TASK TO COMPLETE ::
Skip the pictures and repeat each line of the data exactly.

SOURCE MATERIAL ::
────────
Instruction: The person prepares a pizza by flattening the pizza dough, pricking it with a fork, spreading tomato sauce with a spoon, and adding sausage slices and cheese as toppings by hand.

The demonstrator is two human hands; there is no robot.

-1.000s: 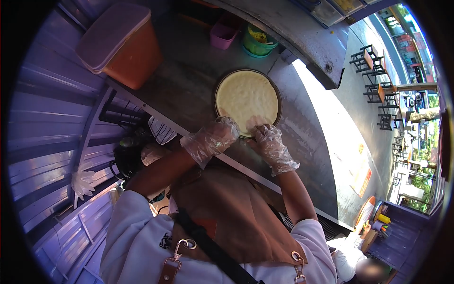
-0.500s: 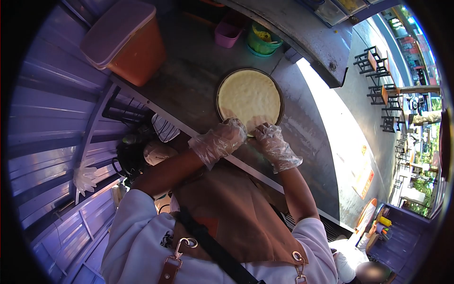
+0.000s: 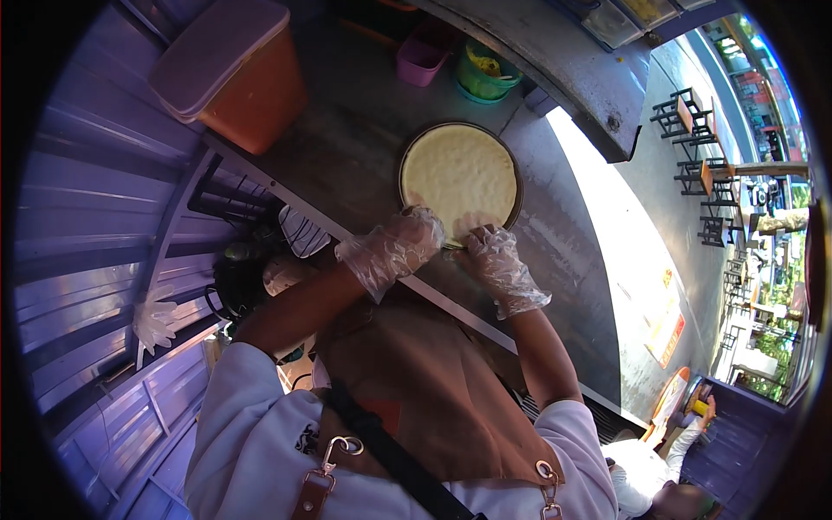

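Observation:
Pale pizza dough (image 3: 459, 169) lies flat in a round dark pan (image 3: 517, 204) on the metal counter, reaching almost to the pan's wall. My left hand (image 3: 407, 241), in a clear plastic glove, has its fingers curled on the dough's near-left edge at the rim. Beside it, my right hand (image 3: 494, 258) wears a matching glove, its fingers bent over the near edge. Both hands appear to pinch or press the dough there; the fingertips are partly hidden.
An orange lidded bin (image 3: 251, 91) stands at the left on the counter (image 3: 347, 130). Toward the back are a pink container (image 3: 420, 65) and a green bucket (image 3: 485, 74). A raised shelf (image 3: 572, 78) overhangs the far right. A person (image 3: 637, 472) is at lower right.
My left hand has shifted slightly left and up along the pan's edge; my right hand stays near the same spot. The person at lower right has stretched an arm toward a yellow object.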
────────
ANSWER ::
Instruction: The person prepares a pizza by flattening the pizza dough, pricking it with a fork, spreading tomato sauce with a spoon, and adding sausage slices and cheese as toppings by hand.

The demonstrator is two human hands; there is no robot.

-1.000s: 
-0.500s: 
+0.000s: 

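Observation:
Pale pizza dough (image 3: 459, 169) lies flat in a round dark pan (image 3: 517, 204) on the metal counter, reaching almost to the pan's wall. My left hand (image 3: 407, 241), in a clear plastic glove, has its fingers curled on the dough's near-left edge at the rim. Beside it, my right hand (image 3: 494, 258) wears a matching glove, its fingers bent over the near edge. Both hands appear to pinch or press the dough there; the fingertips are partly hidden.
An orange lidded bin (image 3: 251, 91) stands at the left on the counter (image 3: 347, 130). Toward the back are a pink container (image 3: 420, 65) and a green bucket (image 3: 485, 74). A raised shelf (image 3: 572, 78) overhangs the far right. A person (image 3: 637, 472) is at lower right.
My left hand has shifted slightly left and up along the pan's edge; my right hand stays near the same spot. The person at lower right has stretched an arm toward a yellow object.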

There's no more to the output.